- **Exercise prompt**
Only one stretch of the data below is wanted: the lines starting at the one with "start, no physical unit" and ending at the one with "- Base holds", both included, given again exactly.

- **Data items**
----------
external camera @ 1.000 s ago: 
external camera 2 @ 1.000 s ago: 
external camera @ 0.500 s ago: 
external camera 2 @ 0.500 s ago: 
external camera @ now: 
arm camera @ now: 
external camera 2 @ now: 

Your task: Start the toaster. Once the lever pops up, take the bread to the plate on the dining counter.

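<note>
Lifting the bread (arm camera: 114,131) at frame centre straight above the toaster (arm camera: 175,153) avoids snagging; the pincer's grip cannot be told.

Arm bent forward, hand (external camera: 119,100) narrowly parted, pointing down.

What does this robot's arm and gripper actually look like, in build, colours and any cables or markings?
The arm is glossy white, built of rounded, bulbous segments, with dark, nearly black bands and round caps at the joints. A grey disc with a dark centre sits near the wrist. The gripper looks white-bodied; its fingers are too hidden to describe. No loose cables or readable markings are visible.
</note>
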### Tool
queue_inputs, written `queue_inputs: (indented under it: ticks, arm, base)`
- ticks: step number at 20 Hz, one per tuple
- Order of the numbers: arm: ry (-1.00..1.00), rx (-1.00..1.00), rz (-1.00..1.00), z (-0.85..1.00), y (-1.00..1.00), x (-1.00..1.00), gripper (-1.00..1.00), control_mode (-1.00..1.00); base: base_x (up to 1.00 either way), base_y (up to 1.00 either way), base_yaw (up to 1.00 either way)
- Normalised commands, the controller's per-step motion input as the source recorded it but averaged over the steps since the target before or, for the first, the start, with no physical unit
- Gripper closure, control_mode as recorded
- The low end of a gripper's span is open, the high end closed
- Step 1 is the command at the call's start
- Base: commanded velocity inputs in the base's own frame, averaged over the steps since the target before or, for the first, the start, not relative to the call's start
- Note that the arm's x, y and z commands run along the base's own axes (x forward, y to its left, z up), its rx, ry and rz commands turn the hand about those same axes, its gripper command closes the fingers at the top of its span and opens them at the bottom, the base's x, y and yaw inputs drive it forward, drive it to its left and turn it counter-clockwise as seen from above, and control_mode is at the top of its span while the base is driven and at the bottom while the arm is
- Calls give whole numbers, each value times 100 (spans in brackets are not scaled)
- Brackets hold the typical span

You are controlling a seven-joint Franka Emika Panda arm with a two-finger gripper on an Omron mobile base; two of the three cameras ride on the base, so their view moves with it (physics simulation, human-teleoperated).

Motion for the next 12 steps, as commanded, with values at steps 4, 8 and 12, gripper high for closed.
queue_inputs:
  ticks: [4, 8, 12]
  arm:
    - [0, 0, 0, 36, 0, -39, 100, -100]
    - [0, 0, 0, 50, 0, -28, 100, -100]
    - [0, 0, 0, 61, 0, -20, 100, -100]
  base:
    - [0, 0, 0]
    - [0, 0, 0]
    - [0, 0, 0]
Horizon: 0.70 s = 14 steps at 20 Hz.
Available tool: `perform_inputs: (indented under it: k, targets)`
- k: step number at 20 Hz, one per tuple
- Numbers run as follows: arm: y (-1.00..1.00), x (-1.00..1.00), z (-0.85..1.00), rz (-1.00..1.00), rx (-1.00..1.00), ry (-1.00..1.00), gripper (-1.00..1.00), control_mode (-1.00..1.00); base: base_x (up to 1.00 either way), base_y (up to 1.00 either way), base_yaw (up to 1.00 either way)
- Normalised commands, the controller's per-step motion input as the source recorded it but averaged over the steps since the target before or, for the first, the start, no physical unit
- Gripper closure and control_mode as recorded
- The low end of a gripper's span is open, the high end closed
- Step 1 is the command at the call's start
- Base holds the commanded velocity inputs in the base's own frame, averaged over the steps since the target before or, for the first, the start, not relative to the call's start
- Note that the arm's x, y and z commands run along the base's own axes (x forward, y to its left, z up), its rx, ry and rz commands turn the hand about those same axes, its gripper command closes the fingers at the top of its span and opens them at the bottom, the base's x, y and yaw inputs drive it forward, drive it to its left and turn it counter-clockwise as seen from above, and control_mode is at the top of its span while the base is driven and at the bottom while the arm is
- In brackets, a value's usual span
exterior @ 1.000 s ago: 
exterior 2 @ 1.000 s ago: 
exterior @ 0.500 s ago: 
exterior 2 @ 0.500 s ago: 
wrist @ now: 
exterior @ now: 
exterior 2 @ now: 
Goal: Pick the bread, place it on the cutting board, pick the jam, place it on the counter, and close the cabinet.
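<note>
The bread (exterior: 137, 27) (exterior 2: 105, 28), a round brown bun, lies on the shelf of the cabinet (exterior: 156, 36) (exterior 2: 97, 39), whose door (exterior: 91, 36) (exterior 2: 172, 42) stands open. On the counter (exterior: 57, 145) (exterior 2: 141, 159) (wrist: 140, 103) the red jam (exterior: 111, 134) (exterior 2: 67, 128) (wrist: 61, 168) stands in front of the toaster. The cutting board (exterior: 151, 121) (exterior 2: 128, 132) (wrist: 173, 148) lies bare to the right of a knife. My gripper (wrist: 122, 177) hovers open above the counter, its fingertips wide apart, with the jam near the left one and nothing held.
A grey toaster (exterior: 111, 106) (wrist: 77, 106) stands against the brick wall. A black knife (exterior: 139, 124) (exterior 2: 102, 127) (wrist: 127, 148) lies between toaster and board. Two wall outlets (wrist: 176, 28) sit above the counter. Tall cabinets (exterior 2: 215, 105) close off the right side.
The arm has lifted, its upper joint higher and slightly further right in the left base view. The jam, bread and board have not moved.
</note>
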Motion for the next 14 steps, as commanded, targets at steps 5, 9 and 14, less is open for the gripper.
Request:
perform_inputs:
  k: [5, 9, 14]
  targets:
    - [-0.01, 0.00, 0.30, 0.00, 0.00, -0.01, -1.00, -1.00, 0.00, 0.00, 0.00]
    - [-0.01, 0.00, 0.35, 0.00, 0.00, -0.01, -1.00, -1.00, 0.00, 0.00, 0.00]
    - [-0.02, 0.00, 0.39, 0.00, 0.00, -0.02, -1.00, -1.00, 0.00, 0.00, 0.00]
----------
- **Solution for this exercise**
- Normalised commands, the controller's per-step motion input as the source recorded it but averaged over the steps since the target before or, for the first, the start, no physical unit
- Gripper closure and control_mode as recorded
- The low end of a gripper's span is open, the high end closed
- Step 1 is the command at the call's start
- Base holds the commanded velocity inputs in the base's own frame, averaged over the steps since the target before or, for the first, the start, not relative to the call's start

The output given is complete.